[WORK INSTRUCTION] Setting aside any pictures, reproduce the data exactly.

[DATA SHOWN]
____
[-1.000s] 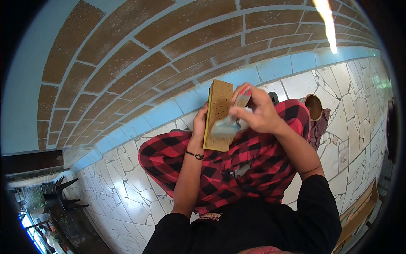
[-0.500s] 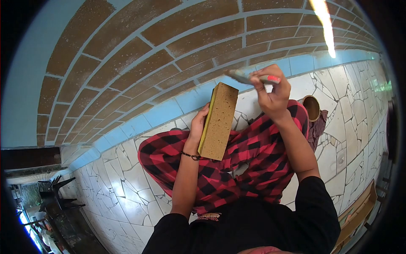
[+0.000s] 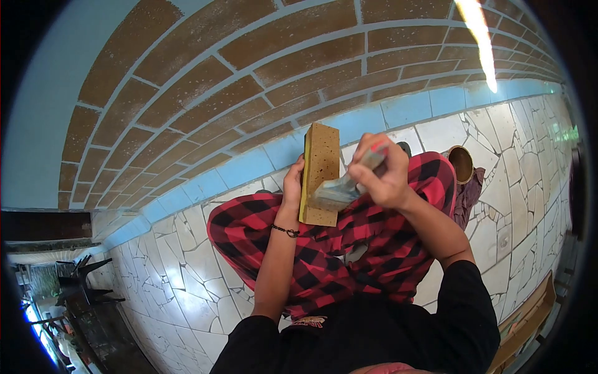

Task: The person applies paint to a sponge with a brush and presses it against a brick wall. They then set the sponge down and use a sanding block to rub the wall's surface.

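My left hand (image 3: 293,181) grips the back of a tan, rough block (image 3: 321,163) with a yellow edge and holds it upright above my lap. A paintbrush (image 3: 346,186) with pale blue bristles and a red-tipped handle is in my right hand (image 3: 381,176). The bristles lie against the lower right face of the block. I sit cross-legged in red and black checked trousers (image 3: 324,243).
A brick wall with light blue joints (image 3: 249,75) and a blue base band rises ahead. The floor (image 3: 187,287) is cracked white mosaic tile. A round tin (image 3: 461,163) stands on a dark cloth at the right. A wooden bench edge (image 3: 529,311) is at far right.
My right hand has come down from above the block, bringing the brush bristles back onto the block's face. The block has turned a little, more edge-on.
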`<state>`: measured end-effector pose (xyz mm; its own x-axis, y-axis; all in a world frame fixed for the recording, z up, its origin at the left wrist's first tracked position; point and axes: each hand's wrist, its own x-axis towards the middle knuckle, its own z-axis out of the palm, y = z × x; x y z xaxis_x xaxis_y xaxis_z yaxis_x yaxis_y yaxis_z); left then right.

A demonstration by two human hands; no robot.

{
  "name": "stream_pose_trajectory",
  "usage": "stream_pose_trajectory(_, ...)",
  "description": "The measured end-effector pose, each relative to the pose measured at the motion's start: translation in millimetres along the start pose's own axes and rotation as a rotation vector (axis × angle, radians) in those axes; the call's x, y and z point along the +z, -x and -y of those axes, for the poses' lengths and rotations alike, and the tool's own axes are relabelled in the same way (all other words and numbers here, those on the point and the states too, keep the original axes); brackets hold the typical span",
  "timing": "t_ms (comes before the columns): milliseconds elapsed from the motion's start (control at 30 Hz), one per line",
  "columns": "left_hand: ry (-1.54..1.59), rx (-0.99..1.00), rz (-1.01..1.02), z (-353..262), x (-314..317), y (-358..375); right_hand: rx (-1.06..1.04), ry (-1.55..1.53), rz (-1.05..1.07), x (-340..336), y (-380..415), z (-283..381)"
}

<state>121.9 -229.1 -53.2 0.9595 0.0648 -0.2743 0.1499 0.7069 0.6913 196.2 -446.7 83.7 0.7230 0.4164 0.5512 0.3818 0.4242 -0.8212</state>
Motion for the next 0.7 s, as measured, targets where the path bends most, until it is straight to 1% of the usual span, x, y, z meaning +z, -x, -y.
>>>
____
[EXERCISE ANSWER]
[-1.000s] 
[-0.500s] 
[+0.000s] 

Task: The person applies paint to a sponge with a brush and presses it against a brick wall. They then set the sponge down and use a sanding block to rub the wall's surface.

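My left hand (image 3: 293,181) grips the back of a tan, rough block (image 3: 321,163) with a yellow edge and holds it upright above my lap. A paintbrush (image 3: 346,186) with pale blue bristles and a red-tipped handle is in my right hand (image 3: 381,176). The bristles lie against the lower right face of the block. I sit cross-legged in red and black checked trousers (image 3: 324,243).
A brick wall with light blue joints (image 3: 249,75) and a blue base band rises ahead. The floor (image 3: 187,287) is cracked white mosaic tile. A round tin (image 3: 461,163) stands on a dark cloth at the right. A wooden bench edge (image 3: 529,311) is at far right.
My right hand has come down from above the block, bringing the brush bristles back onto the block's face. The block has turned a little, more edge-on.
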`<state>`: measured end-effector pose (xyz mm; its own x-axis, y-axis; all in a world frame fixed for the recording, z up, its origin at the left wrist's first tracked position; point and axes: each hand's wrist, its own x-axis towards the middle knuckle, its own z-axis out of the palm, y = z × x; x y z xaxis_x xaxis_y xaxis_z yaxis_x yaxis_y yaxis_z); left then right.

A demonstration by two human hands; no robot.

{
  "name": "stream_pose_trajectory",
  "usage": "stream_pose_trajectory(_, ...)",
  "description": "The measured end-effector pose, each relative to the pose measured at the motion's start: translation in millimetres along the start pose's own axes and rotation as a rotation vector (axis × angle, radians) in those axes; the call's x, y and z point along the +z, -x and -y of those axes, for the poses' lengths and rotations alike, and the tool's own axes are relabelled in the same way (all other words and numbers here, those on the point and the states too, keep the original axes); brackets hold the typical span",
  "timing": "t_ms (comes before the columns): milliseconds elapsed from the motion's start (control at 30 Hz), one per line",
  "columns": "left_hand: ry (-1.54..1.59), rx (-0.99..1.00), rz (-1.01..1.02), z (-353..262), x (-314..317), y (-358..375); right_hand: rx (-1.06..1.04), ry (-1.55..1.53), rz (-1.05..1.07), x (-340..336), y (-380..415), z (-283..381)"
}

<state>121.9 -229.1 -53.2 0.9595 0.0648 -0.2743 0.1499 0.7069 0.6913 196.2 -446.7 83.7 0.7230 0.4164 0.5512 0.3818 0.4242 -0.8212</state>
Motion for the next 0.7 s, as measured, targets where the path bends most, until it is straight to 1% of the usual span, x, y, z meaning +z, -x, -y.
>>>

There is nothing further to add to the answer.